Work item
Without its pictures, the listing below is to be transcribed exactly.

Exercise data
***

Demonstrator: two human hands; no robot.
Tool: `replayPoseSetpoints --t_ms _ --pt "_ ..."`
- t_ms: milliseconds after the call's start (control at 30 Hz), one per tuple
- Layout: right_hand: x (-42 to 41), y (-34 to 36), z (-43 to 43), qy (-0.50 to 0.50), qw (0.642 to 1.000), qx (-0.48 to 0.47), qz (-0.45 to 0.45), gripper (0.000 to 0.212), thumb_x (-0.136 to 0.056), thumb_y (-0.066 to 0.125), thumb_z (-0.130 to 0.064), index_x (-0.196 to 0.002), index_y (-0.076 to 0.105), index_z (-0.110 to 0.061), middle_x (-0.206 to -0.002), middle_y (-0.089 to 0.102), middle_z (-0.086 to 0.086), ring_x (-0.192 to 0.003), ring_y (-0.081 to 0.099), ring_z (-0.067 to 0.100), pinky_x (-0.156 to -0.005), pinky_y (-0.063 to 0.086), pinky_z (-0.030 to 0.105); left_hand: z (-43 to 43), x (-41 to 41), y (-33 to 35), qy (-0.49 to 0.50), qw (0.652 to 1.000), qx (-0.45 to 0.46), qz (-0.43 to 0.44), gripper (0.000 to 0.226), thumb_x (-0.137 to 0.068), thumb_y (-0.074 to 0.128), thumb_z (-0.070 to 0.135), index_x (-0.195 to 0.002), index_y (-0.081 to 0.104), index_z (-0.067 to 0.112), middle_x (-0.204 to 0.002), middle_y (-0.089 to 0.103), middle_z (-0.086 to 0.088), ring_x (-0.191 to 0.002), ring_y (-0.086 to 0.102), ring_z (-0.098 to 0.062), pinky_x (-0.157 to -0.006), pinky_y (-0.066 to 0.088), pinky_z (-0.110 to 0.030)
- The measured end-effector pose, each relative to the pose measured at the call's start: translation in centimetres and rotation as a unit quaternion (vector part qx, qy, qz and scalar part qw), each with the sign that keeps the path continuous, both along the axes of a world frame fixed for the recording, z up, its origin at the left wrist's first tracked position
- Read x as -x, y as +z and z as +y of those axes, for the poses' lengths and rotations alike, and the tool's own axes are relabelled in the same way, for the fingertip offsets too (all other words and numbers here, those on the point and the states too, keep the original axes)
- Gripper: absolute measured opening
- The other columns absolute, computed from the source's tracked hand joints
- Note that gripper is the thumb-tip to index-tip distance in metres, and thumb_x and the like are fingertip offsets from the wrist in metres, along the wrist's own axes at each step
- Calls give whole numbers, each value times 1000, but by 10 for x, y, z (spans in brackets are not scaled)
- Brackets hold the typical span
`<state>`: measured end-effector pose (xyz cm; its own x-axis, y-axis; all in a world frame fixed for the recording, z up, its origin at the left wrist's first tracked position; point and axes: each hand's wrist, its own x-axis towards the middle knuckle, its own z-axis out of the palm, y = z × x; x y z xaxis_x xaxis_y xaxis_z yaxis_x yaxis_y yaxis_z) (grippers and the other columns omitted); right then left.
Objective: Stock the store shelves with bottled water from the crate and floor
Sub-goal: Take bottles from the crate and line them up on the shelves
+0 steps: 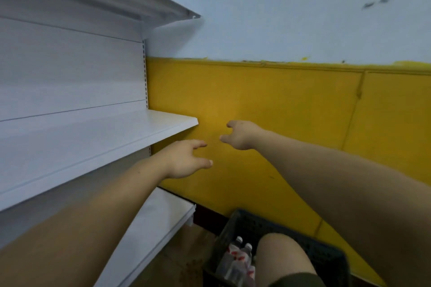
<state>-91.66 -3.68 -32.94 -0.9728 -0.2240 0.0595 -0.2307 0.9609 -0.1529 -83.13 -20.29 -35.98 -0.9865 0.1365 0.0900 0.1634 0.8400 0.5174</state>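
White metal store shelves (98,137) fill the left side, and the boards in view carry nothing. A dark plastic crate (251,221) stands on the floor at the bottom centre. Inside it stand several clear water bottles (240,256) with white caps and red-and-white labels. My left hand (186,158) is stretched out in the air just past the end of the middle shelf, fingers spread and holding nothing. My right hand (240,135) hovers a little higher and further right, in front of the yellow wall, fingers loosely spread and empty.
A yellow lower wall (291,123) with pale paint above it runs behind the shelf end. My knee (282,261) covers part of the crate. A lower shelf board (158,226) juts out beside the crate, with brown floor (184,261) between them.
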Motion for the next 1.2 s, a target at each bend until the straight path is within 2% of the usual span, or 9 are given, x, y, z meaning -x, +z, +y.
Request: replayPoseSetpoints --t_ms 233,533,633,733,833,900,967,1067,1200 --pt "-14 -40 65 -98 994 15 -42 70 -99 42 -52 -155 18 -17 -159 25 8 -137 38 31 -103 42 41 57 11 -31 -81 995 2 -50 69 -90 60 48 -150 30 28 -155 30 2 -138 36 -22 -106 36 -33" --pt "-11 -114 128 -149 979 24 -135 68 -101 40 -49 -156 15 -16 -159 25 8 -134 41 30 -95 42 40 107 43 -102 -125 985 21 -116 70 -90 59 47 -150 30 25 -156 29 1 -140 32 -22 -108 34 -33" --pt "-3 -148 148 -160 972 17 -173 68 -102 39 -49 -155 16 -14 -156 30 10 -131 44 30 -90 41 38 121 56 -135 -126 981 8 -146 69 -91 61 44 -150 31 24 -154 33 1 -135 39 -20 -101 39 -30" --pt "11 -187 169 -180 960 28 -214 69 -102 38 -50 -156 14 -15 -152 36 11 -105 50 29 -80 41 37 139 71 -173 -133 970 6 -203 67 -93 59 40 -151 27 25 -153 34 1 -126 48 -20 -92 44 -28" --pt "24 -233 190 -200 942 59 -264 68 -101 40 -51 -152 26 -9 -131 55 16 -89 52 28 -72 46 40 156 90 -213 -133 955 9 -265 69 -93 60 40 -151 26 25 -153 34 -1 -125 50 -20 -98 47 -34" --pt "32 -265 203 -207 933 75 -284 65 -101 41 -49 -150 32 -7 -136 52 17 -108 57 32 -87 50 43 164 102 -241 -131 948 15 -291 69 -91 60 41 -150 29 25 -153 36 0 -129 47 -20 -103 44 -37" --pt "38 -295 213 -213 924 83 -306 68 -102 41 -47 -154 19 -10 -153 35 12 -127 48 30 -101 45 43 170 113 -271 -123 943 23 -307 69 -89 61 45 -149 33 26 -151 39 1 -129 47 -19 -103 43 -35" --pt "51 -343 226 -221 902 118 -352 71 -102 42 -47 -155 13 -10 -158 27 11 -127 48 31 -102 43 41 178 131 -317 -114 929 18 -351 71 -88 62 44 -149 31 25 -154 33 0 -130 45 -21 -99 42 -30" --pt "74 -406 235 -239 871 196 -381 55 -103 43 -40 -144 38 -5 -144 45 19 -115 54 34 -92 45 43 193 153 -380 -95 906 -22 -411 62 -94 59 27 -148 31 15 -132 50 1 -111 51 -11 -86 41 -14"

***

Task solution
Demonstrator: two human hands; no robot.
Tool: `replayPoseSetpoints --t_ms _ --pt "_ ..."`
- t_ms: milliseconds after the call's start (control at 30 Hz), one per tuple
- Layout: right_hand: x (-42 to 41), y (-34 to 36), z (-43 to 43), qy (-0.50 to 0.50), qw (0.642 to 1.000), qx (-0.48 to 0.47), qz (-0.45 to 0.45), gripper (0.000 to 0.212), thumb_x (-0.136 to 0.056), thumb_y (-0.066 to 0.125), thumb_z (-0.130 to 0.064), index_x (-0.196 to 0.002), index_y (-0.076 to 0.105), index_z (-0.110 to 0.061), middle_x (-0.206 to -0.002), middle_y (-0.089 to 0.102), middle_z (-0.086 to 0.086), ring_x (-0.192 to 0.003), ring_y (-0.081 to 0.099), ring_z (-0.067 to 0.100), pinky_x (-0.156 to -0.005), pinky_y (-0.063 to 0.086), pinky_z (-0.030 to 0.105); left_hand: z (-43 to 43), x (-41 to 41), y (-33 to 35), qy (-0.49 to 0.50), qw (0.652 to 1.000), qx (-0.45 to 0.46), qz (-0.43 to 0.44), gripper (0.000 to 0.226), thumb_x (-0.137 to 0.068), thumb_y (-0.074 to 0.128), thumb_z (-0.070 to 0.135), index_x (-0.195 to 0.002), index_y (-0.081 to 0.104), index_z (-0.067 to 0.112), middle_x (-0.204 to 0.002), middle_y (-0.089 to 0.103), middle_z (-0.086 to 0.088), ring_x (-0.191 to 0.002), ring_y (-0.086 to 0.102), ring_z (-0.098 to 0.062), pinky_x (-0.157 to -0.006), pinky_y (-0.066 to 0.088), pinky_z (-0.110 to 0.030)
- The measured end-effector pose, each relative to the pose measured at the call's start: translation in centimetres and rotation as a unit quaternion (vector part qx, qy, qz and scalar part qw), each with the sign that keeps the path continuous, both along the axes of a world frame fixed for the recording, z up, its origin at the left wrist's first tracked position
- Read x as -x, y as +z and z as +y of those axes, for the poses' lengths and rotations alike, and the tool's own axes are relabelled in the same way, for the fingertip offsets too (all other words and numbers here, those on the point and the states too, keep the original axes)
- Gripper: absolute measured opening
- The other columns absolute, computed from the source's tracked hand joints
- Note that gripper is the thumb-tip to index-tip distance in metres, and thumb_x and the like are fingertip offsets from the wrist in metres, along the wrist's own axes at each step
- Calls give whole numbers, each value times 1000, but by 10 for x, y, z (spans in brackets are not scaled)
- Brackets hold the typical span
`<state>`: measured end-effector pose (xyz cm; its own x-axis, y-axis; all in a world frame fixed for the recording, z up, its origin at the left wrist's first tracked position; point and axes: each hand's wrist, its own x-axis towards the middle knuckle, its own z-axis out of the palm, y = z × x; x y z xaxis_x xaxis_y xaxis_z yaxis_x yaxis_y yaxis_z) (grippers and the other columns omitted); right then left.
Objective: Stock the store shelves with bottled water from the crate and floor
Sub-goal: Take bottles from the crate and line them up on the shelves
+0 steps: 
<state>-91.66 -3.68 -32.94 -0.9728 -0.2240 0.0595 -0.2307 0.9609 -0.1529 -83.13 -20.29 -35.98 -0.9865 0.1365 0.0900 0.1634 0.8400 0.5174</state>
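White metal store shelves (98,137) fill the left side, and the boards in view carry nothing. A dark plastic crate (251,221) stands on the floor at the bottom centre. Inside it stand several clear water bottles (240,256) with white caps and red-and-white labels. My left hand (186,158) is stretched out in the air just past the end of the middle shelf, fingers spread and holding nothing. My right hand (240,135) hovers a little higher and further right, in front of the yellow wall, fingers loosely spread and empty.
A yellow lower wall (291,123) with pale paint above it runs behind the shelf end. My knee (282,261) covers part of the crate. A lower shelf board (158,226) juts out beside the crate, with brown floor (184,261) between them.
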Motion for the next 1.2 s, a target at each bend until the straight path is within 2% of the usual span, or 9 are given, x, y, z meaning -x, +z, +y.
Request: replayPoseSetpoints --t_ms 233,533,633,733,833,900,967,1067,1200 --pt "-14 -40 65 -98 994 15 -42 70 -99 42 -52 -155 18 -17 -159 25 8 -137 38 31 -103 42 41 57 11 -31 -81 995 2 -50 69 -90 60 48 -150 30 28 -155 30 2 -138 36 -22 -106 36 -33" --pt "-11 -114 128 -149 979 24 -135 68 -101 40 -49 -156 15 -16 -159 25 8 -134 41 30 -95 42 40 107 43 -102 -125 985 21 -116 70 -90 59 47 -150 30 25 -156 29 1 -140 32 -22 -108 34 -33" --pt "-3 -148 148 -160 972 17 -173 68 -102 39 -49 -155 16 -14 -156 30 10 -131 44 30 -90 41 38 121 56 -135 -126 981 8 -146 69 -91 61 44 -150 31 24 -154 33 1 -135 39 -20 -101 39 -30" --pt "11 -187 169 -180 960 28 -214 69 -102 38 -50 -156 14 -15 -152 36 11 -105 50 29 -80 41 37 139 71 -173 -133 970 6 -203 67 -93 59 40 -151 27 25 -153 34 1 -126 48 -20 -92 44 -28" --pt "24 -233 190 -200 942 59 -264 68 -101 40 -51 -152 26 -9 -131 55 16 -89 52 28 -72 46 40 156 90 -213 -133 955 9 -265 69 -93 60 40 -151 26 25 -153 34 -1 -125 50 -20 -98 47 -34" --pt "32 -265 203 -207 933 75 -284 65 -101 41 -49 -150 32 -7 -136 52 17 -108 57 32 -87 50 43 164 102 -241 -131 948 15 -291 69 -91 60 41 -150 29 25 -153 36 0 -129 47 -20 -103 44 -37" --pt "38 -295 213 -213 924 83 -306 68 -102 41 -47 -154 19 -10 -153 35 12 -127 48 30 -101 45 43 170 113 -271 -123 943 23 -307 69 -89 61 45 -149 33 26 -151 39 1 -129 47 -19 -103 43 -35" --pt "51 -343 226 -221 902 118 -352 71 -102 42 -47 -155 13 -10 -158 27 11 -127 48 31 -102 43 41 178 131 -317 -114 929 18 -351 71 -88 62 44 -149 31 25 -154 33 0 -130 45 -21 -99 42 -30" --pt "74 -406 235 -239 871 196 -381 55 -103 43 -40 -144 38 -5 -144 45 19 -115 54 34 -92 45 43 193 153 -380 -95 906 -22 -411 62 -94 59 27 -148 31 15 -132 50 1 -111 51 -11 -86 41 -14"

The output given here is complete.